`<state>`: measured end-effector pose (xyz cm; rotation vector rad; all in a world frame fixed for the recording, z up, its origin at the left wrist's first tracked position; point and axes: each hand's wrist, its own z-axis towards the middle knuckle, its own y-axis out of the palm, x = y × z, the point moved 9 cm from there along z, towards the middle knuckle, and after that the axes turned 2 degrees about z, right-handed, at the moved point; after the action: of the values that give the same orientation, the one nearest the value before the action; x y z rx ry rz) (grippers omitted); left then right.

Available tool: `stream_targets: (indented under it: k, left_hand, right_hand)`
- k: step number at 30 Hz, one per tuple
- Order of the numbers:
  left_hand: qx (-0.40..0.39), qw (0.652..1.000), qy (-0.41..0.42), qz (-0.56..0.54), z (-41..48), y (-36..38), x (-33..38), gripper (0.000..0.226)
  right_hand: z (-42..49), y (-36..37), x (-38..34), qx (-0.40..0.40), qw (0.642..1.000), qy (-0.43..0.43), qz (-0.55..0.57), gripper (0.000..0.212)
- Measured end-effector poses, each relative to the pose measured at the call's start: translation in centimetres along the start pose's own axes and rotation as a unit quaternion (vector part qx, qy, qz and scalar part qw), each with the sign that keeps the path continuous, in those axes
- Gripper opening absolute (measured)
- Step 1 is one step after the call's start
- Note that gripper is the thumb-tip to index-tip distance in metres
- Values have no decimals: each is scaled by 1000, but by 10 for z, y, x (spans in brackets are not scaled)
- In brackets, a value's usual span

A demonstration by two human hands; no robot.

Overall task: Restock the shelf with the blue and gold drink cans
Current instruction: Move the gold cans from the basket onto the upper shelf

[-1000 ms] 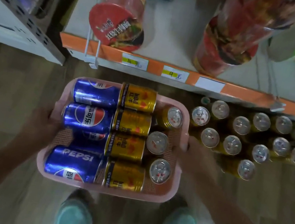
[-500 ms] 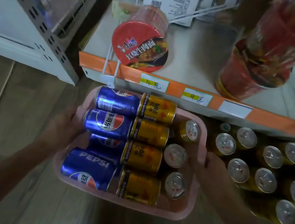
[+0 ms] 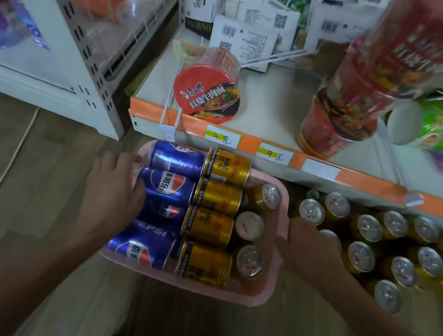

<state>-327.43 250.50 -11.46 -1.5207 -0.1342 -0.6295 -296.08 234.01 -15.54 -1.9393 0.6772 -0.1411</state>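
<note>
Letting go of the left rim since the earlier frame, the left hand (image 3: 114, 188) is now lying over the blue cans (image 3: 165, 188), fingers spread loosely across the second one rather than wrapping round it. The shelf (image 3: 372, 185) with its orange edge is filling the top of the view, carrying noodle cups (image 3: 206, 96). Just below its edge the pink basket (image 3: 223, 292) is hanging over the wooden floor. The right hand (image 3: 309, 247) is gripping the basket's right rim, thumb inside and fingers outside.

Four blue cans are lying on their sides in the basket's left column, glossy, with a red, white and blue round logo. Beside them the gold cans (image 3: 209, 226) are sitting – four lying flat in the middle column with red print showing, three more standing upright along the right wall, silver tops up. Under the shelf, right of the basket, a cluster of upright cans (image 3: 360, 257) is standing – about a dozen, the far ones too blurred to count. Two yellow price tags (image 3: 222, 138) are sticking to the shelf edge.
</note>
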Motion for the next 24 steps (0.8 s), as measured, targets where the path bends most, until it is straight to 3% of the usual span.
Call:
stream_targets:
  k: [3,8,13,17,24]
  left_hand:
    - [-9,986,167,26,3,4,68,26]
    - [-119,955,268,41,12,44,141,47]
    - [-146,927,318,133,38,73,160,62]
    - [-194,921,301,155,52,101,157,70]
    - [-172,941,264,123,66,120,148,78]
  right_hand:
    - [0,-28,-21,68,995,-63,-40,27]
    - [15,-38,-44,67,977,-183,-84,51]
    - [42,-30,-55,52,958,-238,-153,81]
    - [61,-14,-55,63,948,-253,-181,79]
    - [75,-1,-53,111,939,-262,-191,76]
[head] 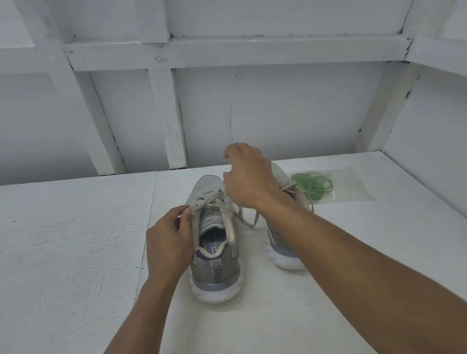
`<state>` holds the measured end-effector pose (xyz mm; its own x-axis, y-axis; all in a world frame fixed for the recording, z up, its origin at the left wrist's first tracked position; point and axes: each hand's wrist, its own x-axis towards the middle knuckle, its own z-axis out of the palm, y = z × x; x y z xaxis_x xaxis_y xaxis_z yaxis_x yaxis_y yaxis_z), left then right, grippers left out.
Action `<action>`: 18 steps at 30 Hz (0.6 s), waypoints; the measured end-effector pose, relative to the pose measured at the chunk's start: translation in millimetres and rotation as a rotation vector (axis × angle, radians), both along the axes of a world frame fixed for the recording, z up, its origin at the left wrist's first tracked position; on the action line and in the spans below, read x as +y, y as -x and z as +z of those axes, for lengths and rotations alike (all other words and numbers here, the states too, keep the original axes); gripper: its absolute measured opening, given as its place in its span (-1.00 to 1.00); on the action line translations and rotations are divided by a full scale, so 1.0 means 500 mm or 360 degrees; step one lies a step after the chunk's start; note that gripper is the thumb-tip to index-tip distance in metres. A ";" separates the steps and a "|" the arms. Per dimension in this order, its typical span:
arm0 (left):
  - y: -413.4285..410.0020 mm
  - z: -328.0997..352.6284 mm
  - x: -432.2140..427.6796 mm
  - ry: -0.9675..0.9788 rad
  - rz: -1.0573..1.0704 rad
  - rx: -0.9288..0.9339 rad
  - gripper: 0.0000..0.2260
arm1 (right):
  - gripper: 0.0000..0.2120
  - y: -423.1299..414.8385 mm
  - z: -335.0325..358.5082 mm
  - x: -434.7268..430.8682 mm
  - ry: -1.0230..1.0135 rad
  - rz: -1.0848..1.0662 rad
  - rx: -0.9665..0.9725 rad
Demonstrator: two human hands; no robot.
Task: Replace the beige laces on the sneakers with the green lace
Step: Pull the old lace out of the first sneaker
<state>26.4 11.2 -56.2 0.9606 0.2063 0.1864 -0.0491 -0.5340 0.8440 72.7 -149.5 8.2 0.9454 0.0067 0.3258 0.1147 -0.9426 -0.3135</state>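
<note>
White-painted boards and battens make up the wall (292, 117) behind a rough white tabletop (60, 254). On it stand two grey mesh sneakers with thick white soles, heels toward the person. The left sneaker (216, 263) has a striped heel tab and its beige lace (227, 224) is loosened, one end draped over the collar. The left hand (170, 242) pinches that lace at the top eyelets. The right hand (248, 178) hovers over the toe with fingers curled; whether it grips lace, I cannot tell. Its forearm hides much of the right sneaker (278, 247). Just beyond, the green lace (313, 186) lies coiled in a clear plastic bag (350, 189).
</note>
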 end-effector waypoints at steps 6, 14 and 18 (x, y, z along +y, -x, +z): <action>-0.001 -0.002 0.000 -0.0045 0.0000 -0.0018 -0.75 | -0.70 0.016 -0.034 0.044 0.0075 0.0387 0.0282; -0.003 -0.004 0.001 -0.0051 0.0014 0.0003 -0.75 | -0.92 0.012 -0.037 0.050 0.0203 0.0437 0.0149; -0.002 -0.002 0.000 -0.0038 0.0013 0.0009 -0.75 | -0.92 0.001 -0.008 0.021 -0.0089 0.0329 0.0168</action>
<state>27.3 11.2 -57.3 0.9598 0.2099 0.1862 -0.0400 -0.5546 0.8312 72.2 -139.1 4.2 0.9546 0.1885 0.2305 0.2674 -0.8833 -0.3850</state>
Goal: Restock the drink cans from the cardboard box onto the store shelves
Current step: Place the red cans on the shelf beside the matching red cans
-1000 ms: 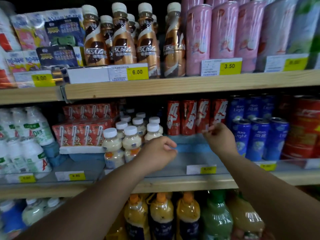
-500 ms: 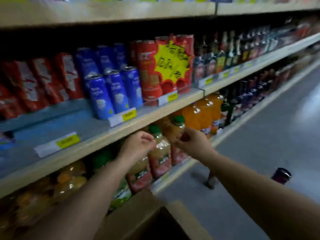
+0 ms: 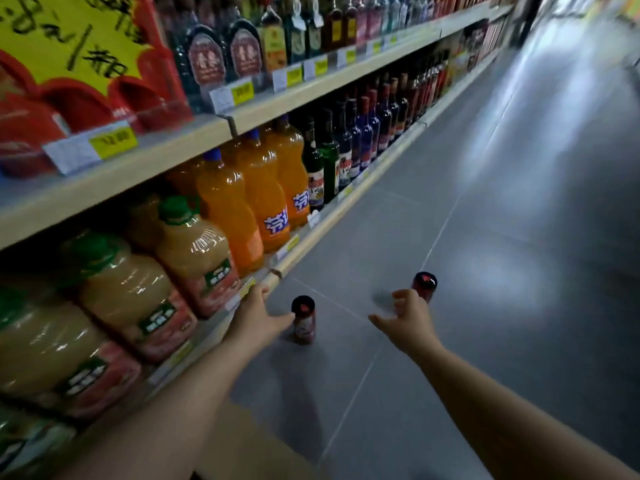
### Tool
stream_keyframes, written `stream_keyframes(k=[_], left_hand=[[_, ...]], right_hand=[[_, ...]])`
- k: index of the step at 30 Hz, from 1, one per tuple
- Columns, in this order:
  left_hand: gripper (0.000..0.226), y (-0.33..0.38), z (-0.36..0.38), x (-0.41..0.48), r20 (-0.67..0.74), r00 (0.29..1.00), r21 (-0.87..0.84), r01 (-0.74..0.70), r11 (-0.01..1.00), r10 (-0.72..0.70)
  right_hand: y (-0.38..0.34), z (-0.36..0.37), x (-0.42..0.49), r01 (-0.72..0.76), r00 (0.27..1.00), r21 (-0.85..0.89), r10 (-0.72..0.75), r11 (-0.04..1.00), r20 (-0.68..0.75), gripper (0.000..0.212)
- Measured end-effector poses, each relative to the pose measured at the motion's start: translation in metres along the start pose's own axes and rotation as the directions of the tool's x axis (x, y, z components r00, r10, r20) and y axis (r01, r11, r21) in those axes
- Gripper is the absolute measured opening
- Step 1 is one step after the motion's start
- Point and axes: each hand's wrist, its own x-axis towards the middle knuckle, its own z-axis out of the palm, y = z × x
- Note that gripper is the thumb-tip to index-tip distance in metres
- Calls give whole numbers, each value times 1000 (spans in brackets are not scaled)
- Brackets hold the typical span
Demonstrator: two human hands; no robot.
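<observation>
Two red drink cans stand upright on the grey floor tiles in front of the shelves. My left hand (image 3: 258,318) is stretched down beside the nearer can (image 3: 303,320), fingers apart, its fingertips at the can's left side; no grip is visible. Farther right, my right hand (image 3: 407,318) hovers with spread fingers just in front of the second can (image 3: 424,286), partly hiding its lower body. A corner of the cardboard box (image 3: 242,441) shows at the bottom, between my forearms.
The bottom shelf (image 3: 301,251) holds big juice jugs (image 3: 194,251) and orange soda bottles (image 3: 259,188), then wine bottles (image 3: 363,133) farther along. Above are red cans behind a yellow sign (image 3: 69,39) and liquor bottles. The tiled aisle (image 3: 519,202) runs off to the right.
My view swung from the middle shelf down and right to the floor. Both hands dropped away from the shelf toward the two cans standing on the tiles.
</observation>
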Motion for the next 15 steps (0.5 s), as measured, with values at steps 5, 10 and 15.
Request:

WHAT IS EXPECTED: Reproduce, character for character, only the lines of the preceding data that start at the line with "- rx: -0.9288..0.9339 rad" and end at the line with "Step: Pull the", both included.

YOUR SOLUTION:
  - rx: -0.9288..0.9339 rad
  - gripper: 0.0000..0.2260
arm1 (right):
  - gripper: 0.0000..0.2120
  - y: -423.1299..414.8385 mm
  - z: -335.0325..358.5082 mm
  - x: -434.7268..430.8682 mm
  - ry: -1.0230..1.0135 rad
  - rz: -1.0848..1.0662 rad
  - rx: -0.9665..0.9725 rad
Demonstrator: two human hands; no robot.
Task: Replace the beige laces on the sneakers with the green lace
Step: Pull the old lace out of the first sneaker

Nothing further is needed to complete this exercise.